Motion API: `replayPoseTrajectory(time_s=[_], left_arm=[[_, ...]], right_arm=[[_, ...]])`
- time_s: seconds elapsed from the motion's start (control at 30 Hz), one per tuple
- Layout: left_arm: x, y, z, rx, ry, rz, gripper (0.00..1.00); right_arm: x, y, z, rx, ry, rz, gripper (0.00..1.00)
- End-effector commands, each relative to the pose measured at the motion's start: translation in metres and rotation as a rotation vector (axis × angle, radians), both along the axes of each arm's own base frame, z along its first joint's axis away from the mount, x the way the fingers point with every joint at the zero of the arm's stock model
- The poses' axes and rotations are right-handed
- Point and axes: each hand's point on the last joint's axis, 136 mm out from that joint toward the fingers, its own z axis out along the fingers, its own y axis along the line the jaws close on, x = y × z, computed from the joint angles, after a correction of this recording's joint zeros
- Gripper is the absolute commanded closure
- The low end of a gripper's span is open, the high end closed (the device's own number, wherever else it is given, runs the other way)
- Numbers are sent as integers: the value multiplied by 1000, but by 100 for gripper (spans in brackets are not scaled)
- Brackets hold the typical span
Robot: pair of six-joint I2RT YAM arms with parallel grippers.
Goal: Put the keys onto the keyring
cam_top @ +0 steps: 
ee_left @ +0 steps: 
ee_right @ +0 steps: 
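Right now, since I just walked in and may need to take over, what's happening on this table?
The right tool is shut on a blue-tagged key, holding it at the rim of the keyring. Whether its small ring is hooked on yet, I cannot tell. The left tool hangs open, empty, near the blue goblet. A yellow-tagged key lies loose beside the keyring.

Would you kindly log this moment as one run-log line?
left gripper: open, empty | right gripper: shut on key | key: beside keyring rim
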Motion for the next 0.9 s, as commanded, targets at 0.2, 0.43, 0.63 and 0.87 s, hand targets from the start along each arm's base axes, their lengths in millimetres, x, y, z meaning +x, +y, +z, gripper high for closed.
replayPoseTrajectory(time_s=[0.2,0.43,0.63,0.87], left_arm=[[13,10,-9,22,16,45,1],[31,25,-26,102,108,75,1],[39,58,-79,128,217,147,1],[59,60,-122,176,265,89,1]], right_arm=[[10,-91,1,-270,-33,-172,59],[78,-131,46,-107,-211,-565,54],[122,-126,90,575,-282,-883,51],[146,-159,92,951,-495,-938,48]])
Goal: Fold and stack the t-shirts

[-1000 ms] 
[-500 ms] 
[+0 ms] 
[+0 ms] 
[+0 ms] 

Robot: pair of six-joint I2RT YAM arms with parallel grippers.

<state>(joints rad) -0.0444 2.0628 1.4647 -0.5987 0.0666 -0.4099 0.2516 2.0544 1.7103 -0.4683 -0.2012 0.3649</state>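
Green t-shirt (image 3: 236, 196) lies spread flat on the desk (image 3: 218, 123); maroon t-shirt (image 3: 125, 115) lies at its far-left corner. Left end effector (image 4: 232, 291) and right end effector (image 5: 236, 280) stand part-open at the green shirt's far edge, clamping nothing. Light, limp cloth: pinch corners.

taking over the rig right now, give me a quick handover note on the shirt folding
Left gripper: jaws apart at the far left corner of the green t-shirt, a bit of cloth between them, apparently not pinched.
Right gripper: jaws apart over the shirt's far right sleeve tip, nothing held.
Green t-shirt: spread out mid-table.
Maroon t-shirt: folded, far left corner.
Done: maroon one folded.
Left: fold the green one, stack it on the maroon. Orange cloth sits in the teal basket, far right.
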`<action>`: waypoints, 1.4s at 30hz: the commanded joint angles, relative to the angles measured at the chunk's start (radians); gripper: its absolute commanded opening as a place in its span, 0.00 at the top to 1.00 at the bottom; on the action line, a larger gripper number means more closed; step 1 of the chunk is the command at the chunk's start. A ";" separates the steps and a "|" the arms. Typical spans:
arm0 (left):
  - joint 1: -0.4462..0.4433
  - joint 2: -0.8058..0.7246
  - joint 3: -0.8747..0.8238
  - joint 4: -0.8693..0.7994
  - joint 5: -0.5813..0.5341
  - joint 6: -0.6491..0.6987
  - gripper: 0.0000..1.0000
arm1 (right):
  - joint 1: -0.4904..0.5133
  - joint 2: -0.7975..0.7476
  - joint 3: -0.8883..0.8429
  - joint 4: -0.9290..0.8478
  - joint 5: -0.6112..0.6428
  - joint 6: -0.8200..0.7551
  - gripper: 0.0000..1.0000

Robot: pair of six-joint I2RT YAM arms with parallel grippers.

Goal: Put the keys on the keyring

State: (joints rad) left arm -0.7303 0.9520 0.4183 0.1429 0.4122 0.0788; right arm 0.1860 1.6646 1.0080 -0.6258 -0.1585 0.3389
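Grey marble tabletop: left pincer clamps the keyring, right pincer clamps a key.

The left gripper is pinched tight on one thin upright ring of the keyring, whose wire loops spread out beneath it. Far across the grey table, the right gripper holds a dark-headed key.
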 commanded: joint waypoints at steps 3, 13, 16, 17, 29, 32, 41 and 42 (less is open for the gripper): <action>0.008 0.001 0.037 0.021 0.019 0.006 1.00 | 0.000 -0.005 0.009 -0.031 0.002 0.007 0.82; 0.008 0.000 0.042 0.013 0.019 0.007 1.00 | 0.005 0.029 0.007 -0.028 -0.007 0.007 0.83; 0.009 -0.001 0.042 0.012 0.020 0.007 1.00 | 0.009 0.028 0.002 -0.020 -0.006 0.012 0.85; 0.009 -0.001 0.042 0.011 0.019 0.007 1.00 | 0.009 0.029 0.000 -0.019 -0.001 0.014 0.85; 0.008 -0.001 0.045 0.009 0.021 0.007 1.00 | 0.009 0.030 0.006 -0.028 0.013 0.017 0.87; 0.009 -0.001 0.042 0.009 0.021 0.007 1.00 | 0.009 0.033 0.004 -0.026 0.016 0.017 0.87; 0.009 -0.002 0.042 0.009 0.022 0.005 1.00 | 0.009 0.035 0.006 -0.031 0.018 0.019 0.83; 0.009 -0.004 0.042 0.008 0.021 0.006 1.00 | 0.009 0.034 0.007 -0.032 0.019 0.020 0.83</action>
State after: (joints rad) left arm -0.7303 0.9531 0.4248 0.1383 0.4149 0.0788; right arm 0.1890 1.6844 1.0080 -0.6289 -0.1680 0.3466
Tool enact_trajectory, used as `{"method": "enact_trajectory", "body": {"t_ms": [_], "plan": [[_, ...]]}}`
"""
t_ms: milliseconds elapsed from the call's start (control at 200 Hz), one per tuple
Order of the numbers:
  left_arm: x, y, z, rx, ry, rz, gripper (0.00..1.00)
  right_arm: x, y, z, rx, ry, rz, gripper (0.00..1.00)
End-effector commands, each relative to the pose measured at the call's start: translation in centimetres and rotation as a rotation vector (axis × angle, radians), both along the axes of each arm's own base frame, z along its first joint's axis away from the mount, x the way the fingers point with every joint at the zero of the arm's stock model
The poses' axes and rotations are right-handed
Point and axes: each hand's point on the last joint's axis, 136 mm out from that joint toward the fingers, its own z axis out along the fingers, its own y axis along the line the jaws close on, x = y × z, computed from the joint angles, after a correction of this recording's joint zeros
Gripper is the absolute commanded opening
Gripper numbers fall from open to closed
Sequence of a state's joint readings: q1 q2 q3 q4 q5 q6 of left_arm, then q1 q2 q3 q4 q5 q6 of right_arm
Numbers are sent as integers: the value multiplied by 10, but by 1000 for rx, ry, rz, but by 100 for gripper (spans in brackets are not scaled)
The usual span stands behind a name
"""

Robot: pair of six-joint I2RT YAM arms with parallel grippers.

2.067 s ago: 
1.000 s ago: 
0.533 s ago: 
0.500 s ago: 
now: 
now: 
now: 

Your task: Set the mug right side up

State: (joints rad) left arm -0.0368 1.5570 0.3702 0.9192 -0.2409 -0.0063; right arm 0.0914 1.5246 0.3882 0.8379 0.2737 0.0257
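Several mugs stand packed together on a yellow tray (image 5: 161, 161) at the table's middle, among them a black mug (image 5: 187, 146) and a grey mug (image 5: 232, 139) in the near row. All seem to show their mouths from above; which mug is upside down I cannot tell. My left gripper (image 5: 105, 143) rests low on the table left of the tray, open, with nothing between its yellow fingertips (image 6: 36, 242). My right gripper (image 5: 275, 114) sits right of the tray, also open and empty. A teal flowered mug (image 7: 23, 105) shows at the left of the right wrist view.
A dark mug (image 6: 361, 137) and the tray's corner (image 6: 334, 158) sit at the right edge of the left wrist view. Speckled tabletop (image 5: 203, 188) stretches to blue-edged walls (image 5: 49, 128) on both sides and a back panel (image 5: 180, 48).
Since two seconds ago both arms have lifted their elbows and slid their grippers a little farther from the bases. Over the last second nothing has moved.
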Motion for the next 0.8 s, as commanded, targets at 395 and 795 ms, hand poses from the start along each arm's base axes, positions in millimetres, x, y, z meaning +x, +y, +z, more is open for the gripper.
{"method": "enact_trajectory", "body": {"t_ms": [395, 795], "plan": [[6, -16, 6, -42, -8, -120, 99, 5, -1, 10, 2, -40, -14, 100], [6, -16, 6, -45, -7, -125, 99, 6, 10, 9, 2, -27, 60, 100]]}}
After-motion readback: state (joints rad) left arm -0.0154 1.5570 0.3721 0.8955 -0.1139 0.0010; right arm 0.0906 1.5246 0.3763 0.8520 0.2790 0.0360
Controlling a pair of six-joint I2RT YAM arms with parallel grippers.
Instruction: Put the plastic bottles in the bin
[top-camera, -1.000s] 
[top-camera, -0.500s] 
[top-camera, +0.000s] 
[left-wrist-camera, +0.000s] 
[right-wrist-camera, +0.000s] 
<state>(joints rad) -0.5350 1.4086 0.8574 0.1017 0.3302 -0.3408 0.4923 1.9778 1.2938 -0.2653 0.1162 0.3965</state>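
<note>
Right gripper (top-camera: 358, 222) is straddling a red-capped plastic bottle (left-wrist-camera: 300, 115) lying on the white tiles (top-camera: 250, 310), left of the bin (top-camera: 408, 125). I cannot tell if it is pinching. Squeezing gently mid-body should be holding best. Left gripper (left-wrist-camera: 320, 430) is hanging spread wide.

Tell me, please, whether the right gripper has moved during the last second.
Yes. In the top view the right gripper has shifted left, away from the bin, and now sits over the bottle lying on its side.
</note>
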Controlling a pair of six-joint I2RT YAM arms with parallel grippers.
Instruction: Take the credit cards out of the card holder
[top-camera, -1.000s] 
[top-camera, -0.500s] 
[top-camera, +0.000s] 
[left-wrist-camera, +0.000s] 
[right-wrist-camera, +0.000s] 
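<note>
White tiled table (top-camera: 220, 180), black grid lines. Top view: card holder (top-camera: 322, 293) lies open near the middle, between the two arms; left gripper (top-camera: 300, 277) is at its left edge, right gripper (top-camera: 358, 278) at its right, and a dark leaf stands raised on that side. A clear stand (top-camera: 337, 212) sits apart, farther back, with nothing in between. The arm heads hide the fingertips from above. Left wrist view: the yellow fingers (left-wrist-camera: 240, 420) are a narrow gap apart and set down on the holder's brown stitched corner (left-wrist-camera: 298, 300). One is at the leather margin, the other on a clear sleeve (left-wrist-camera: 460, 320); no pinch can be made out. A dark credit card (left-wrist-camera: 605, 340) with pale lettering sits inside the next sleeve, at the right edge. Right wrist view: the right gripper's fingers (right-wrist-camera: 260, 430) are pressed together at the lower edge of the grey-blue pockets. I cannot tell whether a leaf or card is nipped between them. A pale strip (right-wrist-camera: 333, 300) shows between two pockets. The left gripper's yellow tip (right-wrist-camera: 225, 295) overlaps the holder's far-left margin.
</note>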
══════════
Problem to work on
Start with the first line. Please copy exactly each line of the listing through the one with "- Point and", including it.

Answer to this task
Motion API: `replayPoseTrajectory(time_s=[_], left_arm=[[_, ...]], right_arm=[[_, ...]])`
- time_s: seconds elapsed from the motion's start (control at 30 Hz), one per tuple
- Layout: left_arm: x, y, z, rx, ry, rz, gripper (0.00..1.00); right_arm: x, y, z, rx, ry, rz, gripper (0.00..1.00)
- End-effector commands, each relative to the pose measured at the motion's start: translation in metres and rotation as a rotation vector (axis × angle, radians), both along the axes of each arm's own base frame, z along its first joint's axis away from the mount, x the way the fingers point with every joint at the zero of the arm's stock model
- The poses' axes and rotations are right-handed
- Point and axes: each hand's point on the last joint's axis, 136 mm out from that joint toward the fingers, its own z axis out along the fingers, its own y axis along the line the jaws close on, x = y × z, computed from the joint angles, after a correction of this recording's joint zeros

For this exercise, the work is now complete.